Carrier Screening is testing offered to people who do not have any evidence of being affected by a genetic disorder but who may carry an affected gene associated with a disorder. These affected genes could be passed on to a child and have the potential to impact the child’s health.
Some of the genetic disorders we can test for may be something you already have in your family history, but others may cause problems in your baby without any family history.
It is recommended that all pregnant women be screened for Cystic Fibrosis, Spinal Muscular Atrophy (SMA), and Fragile X syndrome once in their lifetime. We now also have expanded carrier screening options for several hundred genetic disorders.
Cystic fibrosis is a genetic (inherited) disease that severely affects breathing and digestion. It is caused by an abnormal gene that makes the body produce thick mucus in the lungs. This mucus promotes infections that are often life-threatening. In the pancreas, similar thick secretions can lead to serious problems with food absorption.
CF carrier testing is a blood test that checks to see if parents-to-be have (carry) the abnormal gene that causes CF. The test can help determine if you’re at increased risk for having a child with CF.
CF is an autosomal recessive condition, which means that the only way to get CF is to have two genes that cause CF—one from your mother and one from your father. This means that both parents must be CF carriers. A CF carrier has only one CF gene and has no CF symptoms. If only one parent is a CF carrier, none of the children will have CF, but there is a 50% chance that each child will be a symptomless carrier. When both parents carry the CF gene, there is a 25% chance (1 in 4) that their child will have CF.
Approximately 1 in 30 Americans is a carrier of the CF gene, but the risk appears to be highest for Caucasian and Ashkenazi Jewish individuals. If you have a family history of CF, you’re more likely to carry the gene than someone from an unaffected family.
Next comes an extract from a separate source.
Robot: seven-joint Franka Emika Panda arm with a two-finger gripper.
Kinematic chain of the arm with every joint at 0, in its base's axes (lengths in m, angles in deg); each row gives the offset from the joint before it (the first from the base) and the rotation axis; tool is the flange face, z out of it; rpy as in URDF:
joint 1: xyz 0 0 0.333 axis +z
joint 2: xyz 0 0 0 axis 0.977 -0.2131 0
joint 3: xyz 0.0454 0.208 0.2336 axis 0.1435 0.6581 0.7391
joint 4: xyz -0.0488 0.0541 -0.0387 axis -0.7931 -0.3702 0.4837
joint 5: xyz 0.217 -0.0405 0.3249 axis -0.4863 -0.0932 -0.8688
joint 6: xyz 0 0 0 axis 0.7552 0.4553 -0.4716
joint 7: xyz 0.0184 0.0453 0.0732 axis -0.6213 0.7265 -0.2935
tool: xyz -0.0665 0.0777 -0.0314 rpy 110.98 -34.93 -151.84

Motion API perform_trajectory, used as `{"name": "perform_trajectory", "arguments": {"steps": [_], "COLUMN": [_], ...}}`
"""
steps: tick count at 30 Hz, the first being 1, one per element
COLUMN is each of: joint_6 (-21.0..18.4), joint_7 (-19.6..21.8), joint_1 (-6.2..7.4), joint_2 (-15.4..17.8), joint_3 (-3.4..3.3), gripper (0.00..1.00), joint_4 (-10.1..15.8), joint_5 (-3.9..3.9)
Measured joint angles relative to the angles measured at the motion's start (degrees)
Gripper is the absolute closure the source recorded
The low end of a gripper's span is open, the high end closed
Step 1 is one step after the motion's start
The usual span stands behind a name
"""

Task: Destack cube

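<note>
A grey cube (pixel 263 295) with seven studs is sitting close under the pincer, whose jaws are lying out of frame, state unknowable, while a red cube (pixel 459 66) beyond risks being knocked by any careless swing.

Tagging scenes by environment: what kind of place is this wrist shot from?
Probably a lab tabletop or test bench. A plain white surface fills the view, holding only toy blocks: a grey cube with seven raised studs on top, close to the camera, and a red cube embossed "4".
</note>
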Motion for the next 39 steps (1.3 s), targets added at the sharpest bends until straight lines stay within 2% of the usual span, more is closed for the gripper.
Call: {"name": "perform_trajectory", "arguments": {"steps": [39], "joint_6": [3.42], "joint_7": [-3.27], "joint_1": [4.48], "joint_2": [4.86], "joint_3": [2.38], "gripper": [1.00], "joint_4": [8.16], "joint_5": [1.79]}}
Spinal Muscular Atrophy is another autosomal recessive disorder—as described in cystic fibrosis. If affected with SMA, a person may have degeneration of some nerves in the spinal cord. This can lead to muscle weakness and ultimately may even cause death from respiratory failure. The severity of the disease can vary due to different subtypes of the disease. The most common form leads to paralysis and early childhood death, but there are milder forms where a person could live into adulthood with less limitations. Unfortunately, the most common variations tend to be the most serious, and there is no way to predict the severity of disease before it occurs.
About 1 in 35 people are carriers of the SMA gene, and this is the same for all racial and ethnic groups. We can test to see if you are a carrier for this disease. Given the way this condition is inherited, even if your testing is “normal” there is still a very small chance that a child could end up affected with the disease.
Fragile X syndrome is a rare genetic disorder that occurs in approximately 1 out of every 10,000 births. Fragile X syndrome is a genetic condition that causes a range of developmental problems including learning disabilities and cognitive impairment. Usually, males are more severely affected by this disorder than females. Affected individuals usually have delayed development of speech and language by age 2. This disorder is a mutation on the X chromosome.
We now also have expanded carrier screening options (also known as Universal carrier screening or Comprehensive carrier screening) for several hundred genetic disorders. The majority of these disorders are autosomal recessive disorders, which means that the only way for a child to be affected by a specific disease is if both partners are carriers of the same disorder. As carriers, the person would not have any symptoms or evidence of the disease. When both partners carry the gene for the disease, there is a 25% chance (1 in 4) that the child would have this disease. The expanded carrier screening may also detect some X-linked recessive disorders, which means the disease is carried on the X chromosome.